Materials provided:
- - -

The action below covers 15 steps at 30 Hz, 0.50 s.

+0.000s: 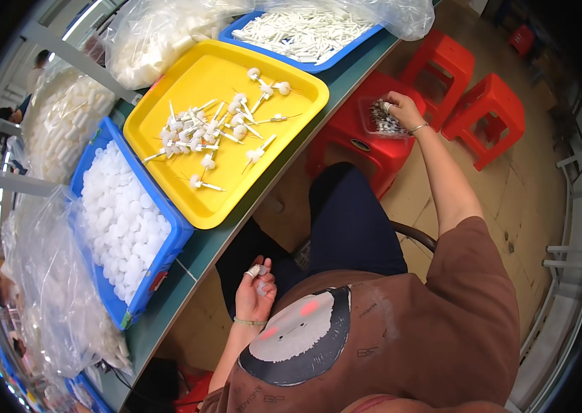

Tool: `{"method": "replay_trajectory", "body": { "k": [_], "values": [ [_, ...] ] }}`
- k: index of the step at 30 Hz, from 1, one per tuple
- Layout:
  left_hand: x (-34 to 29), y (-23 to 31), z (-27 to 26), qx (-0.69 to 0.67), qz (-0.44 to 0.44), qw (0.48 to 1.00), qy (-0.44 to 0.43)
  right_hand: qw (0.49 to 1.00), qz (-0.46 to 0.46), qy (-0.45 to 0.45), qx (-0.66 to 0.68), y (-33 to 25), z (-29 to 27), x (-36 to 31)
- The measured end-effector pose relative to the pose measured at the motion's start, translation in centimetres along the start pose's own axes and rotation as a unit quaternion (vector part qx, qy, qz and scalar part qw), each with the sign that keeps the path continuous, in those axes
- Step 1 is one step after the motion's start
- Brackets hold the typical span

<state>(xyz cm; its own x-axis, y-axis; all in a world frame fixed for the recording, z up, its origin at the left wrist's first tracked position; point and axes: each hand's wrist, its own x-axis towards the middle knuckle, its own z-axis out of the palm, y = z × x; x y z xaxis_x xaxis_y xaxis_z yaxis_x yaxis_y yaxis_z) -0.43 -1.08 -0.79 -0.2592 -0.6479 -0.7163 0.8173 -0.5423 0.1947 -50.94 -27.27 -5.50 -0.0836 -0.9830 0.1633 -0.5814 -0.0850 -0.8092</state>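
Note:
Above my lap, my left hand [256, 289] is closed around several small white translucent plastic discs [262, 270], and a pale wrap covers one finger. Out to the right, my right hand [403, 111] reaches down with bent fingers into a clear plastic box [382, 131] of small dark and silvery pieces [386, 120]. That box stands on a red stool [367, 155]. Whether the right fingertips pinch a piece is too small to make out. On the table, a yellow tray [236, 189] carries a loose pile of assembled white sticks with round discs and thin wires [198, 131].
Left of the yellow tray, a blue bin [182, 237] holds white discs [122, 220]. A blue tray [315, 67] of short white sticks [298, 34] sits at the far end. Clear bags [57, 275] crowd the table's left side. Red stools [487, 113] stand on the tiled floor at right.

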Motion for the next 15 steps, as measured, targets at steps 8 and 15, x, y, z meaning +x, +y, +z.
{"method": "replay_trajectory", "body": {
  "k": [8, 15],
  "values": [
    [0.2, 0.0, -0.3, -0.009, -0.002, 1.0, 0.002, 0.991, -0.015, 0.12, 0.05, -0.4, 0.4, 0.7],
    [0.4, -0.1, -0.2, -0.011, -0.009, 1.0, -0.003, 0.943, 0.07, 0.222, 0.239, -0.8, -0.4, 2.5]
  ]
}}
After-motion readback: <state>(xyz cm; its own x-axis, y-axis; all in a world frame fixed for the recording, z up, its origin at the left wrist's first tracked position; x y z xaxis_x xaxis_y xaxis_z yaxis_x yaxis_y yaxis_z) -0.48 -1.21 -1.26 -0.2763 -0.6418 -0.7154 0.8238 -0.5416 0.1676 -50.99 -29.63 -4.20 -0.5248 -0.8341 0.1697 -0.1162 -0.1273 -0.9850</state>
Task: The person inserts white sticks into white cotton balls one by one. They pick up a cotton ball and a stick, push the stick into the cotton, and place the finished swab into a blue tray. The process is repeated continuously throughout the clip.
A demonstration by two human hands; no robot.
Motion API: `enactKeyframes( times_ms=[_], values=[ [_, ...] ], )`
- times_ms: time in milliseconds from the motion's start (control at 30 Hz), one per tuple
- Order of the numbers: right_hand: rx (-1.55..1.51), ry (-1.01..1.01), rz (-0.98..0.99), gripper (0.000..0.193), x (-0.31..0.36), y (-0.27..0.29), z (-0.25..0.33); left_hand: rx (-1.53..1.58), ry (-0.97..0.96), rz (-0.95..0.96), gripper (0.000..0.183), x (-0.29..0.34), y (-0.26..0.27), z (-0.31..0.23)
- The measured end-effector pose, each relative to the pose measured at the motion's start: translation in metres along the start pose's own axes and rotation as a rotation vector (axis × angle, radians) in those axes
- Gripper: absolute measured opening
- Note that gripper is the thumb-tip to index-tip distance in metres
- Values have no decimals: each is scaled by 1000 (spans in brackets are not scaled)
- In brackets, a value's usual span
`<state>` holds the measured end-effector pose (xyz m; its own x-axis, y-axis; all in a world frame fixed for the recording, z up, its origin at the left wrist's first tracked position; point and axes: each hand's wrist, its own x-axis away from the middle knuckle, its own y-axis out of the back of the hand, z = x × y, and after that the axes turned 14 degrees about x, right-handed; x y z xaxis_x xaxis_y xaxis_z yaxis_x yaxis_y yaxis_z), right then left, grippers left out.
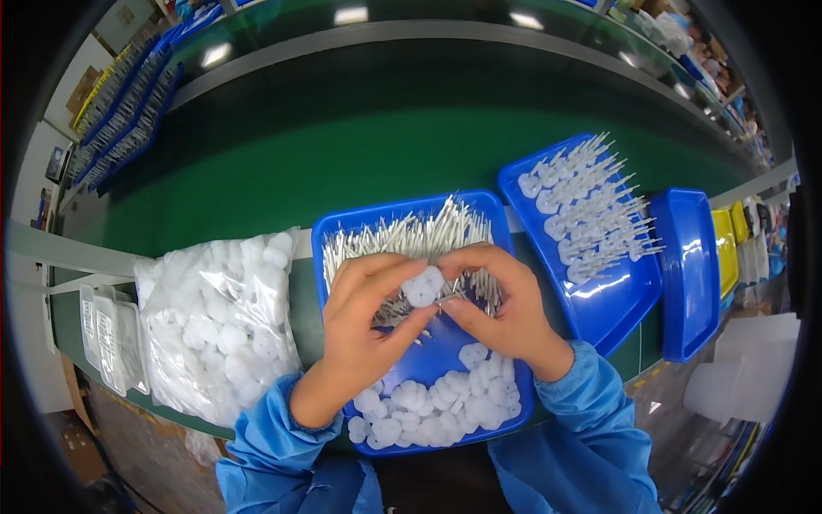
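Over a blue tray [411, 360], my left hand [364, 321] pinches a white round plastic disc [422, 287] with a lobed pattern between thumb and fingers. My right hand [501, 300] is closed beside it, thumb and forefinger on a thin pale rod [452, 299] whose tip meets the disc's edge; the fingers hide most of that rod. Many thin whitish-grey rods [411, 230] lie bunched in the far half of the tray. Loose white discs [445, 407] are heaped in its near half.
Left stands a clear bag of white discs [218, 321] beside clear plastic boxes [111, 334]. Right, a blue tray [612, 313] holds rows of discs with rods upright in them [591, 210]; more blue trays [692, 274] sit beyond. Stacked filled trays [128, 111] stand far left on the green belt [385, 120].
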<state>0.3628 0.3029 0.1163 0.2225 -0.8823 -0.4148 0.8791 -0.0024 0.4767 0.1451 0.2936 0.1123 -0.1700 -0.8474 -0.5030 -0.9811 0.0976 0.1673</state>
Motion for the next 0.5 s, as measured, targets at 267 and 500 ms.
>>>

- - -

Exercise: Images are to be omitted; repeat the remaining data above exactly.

Solution to the problem:
The action below covers 15 steps at 30 Hz, 0.50 s.

+0.000s: 

Tool: `{"method": "replay_trajectory", "body": { "k": [_], "values": [ [_, ...] ] }}`
- k: index of the step at 30 Hz, from 1, one per tuple
- Layout:
  left_hand: x (-34 to 29), y (-23 to 31), z (-27 to 26), qx (-0.69 to 0.67), qz (-0.44 to 0.44), qw (0.48 to 1.00), qy (-0.44 to 0.43)
  right_hand: qw (0.49 to 1.00), qz (-0.46 to 0.46), qy (-0.45 to 0.45), qx (-0.66 to 0.68), y (-33 to 25), z (-29 to 27), x (-36 to 31)
- The measured end-effector pose relative to the pose measured at the motion's start, translation in centimetres along the start pose's own axes and rotation as a unit quaternion (vector part qx, qy, qz and scalar part qw), each with the sign that keeps the path continuous, in those axes
- Step 1 is one step after the motion's start
- Brackets hold the typical span

<state>(xyz cm; its own x-axis, y-axis; all in a world frame fixed for the recording, z up, its origin at the left wrist's first tracked position; point and axes: each hand's wrist, its own x-axis towards the middle knuckle, its own z-axis out of the palm, y = z × x; x y z xaxis_x xaxis_y xaxis_z yaxis_x yaxis_y yaxis_z) -0.43 -1.08 -0.79 -0.2592 -0.6479 -0.7163 0.8173 -0.5423 0.1947 -50.94 -27.27 -5.50 -0.0836 -0.9830 0.1633 -0.5814 -0.0850 -0.8092</state>
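Note:
Above my lap, my left hand [256, 289] is closed around several small white translucent plastic discs [262, 270], and a pale wrap covers one finger. Out to the right, my right hand [403, 111] reaches down with bent fingers into a clear plastic box [382, 131] of small dark and silvery pieces [386, 120]. That box stands on a red stool [367, 155]. Whether the right fingertips pinch a piece is too small to make out. On the table, a yellow tray [236, 189] carries a loose pile of assembled white sticks with round discs and thin wires [198, 131].
Left of the yellow tray, a blue bin [182, 237] holds white discs [122, 220]. A blue tray [315, 67] of short white sticks [298, 34] sits at the far end. Clear bags [57, 275] crowd the table's left side. Red stools [487, 113] stand on the tiled floor at right.
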
Motion for the next 15 steps, as measured, targets at steps 8 and 15, x, y, z meaning +x, +y, +z.
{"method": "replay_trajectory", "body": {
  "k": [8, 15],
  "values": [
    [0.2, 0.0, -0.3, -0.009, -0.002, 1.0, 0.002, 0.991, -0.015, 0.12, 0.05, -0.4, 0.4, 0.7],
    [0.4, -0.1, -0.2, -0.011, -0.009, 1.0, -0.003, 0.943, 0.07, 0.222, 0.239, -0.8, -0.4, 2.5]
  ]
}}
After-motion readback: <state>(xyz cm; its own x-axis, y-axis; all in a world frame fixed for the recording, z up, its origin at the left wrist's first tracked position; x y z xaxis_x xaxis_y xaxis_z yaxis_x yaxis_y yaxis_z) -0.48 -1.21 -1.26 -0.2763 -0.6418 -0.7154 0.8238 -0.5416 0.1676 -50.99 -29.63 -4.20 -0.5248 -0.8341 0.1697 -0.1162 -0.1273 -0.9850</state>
Task: The person inserts white sticks into white cotton balls one by one. They pick up a cotton ball and a stick, push the stick into the cotton, and place the finished swab into a blue tray. The process is repeated continuously throughout the clip.
A demonstration by two human hands; no robot.
Motion API: `enactKeyframes( times_ms=[_], values=[ [_, ...] ], )`
- times_ms: time in milliseconds from the motion's start (control at 30 Hz), one per tuple
- Order of the numbers: right_hand: rx (-1.55..1.51), ry (-1.01..1.01), rz (-0.98..0.99), gripper (0.000..0.193), x (-0.31..0.36), y (-0.27..0.29), z (-0.25..0.33); left_hand: rx (-1.53..1.58), ry (-0.97..0.96), rz (-0.95..0.96), gripper (0.000..0.183), x (-0.29..0.34), y (-0.26..0.27), z (-0.31..0.23)
- The measured end-effector pose, each relative to the pose measured at the motion's start: translation in metres along the start pose's own axes and rotation as a rotation vector (axis × angle, radians) in those axes
- Gripper: absolute measured opening
- Note that gripper is the thumb-tip to index-tip distance in metres
- Values have no decimals: each is scaled by 1000 (spans in brackets are not scaled)
- In brackets, a value's usual span
`<state>` holds the measured end-effector pose (xyz m; its own x-axis, y-axis; all in a world frame fixed for the recording, z up, its origin at the left wrist's first tracked position; point and axes: each hand's wrist, its own x-axis away from the middle knuckle, its own y-axis out of the back of the hand, z = x × y, and after that the axes turned 14 degrees about x, right-handed; x y z xaxis_x xaxis_y xaxis_z yaxis_x yaxis_y yaxis_z), right then left, grippers left out.
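Over a blue tray [411, 360], my left hand [364, 321] pinches a white round plastic disc [422, 287] with a lobed pattern between thumb and fingers. My right hand [501, 300] is closed beside it, thumb and forefinger on a thin pale rod [452, 299] whose tip meets the disc's edge; the fingers hide most of that rod. Many thin whitish-grey rods [411, 230] lie bunched in the far half of the tray. Loose white discs [445, 407] are heaped in its near half.
Left stands a clear bag of white discs [218, 321] beside clear plastic boxes [111, 334]. Right, a blue tray [612, 313] holds rows of discs with rods upright in them [591, 210]; more blue trays [692, 274] sit beyond. Stacked filled trays [128, 111] stand far left on the green belt [385, 120].
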<state>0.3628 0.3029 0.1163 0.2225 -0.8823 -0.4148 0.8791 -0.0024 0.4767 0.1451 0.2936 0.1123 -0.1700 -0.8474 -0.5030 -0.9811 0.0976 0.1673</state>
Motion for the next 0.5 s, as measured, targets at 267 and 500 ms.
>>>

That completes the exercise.